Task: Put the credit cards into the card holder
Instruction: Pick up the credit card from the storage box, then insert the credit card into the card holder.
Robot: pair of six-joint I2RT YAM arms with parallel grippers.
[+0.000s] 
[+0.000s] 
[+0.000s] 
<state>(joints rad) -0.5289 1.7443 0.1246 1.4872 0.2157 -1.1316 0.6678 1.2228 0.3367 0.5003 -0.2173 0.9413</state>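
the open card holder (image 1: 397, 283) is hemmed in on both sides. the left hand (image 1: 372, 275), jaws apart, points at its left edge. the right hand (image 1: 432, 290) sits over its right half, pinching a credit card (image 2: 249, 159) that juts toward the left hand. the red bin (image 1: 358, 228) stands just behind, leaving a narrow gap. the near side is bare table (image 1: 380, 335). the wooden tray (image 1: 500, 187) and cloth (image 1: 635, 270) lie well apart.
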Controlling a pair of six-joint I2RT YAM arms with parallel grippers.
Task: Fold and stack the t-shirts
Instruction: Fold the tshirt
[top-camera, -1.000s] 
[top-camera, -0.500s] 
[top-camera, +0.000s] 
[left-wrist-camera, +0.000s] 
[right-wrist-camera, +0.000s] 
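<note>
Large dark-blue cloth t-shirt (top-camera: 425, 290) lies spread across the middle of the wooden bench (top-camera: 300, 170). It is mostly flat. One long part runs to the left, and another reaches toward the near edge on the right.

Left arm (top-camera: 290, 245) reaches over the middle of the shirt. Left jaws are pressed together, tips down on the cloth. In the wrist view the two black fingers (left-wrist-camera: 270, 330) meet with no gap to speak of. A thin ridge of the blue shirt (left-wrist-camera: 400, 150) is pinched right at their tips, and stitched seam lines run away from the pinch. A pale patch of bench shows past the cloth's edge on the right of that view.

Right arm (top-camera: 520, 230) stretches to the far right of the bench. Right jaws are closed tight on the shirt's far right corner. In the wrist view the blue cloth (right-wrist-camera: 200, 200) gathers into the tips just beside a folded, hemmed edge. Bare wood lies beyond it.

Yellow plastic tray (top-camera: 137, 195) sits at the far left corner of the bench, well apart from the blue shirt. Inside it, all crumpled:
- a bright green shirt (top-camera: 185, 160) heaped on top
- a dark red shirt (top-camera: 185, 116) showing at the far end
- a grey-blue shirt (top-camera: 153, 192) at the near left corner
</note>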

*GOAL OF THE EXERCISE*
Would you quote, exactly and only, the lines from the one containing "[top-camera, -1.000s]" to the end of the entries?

*FINAL ANSWER*
[top-camera, -1.000s] 
[top-camera, -0.500s] 
[top-camera, +0.000s] 
[left-wrist-camera, +0.000s] 
[right-wrist-camera, +0.000s] 
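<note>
Large dark-blue cloth t-shirt (top-camera: 425, 290) lies spread across the middle of the wooden bench (top-camera: 300, 170). It is mostly flat. One long part runs to the left, and another reaches toward the near edge on the right.

Left arm (top-camera: 290, 245) reaches over the middle of the shirt. Left jaws are pressed together, tips down on the cloth. In the wrist view the two black fingers (left-wrist-camera: 270, 330) meet with no gap to speak of. A thin ridge of the blue shirt (left-wrist-camera: 400, 150) is pinched right at their tips, and stitched seam lines run away from the pinch. A pale patch of bench shows past the cloth's edge on the right of that view.

Right arm (top-camera: 520, 230) stretches to the far right of the bench. Right jaws are closed tight on the shirt's far right corner. In the wrist view the blue cloth (right-wrist-camera: 200, 200) gathers into the tips just beside a folded, hemmed edge. Bare wood lies beyond it.

Yellow plastic tray (top-camera: 137, 195) sits at the far left corner of the bench, well apart from the blue shirt. Inside it, all crumpled:
- a bright green shirt (top-camera: 185, 160) heaped on top
- a dark red shirt (top-camera: 185, 116) showing at the far end
- a grey-blue shirt (top-camera: 153, 192) at the near left corner
</note>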

That completes the answer to the exercise.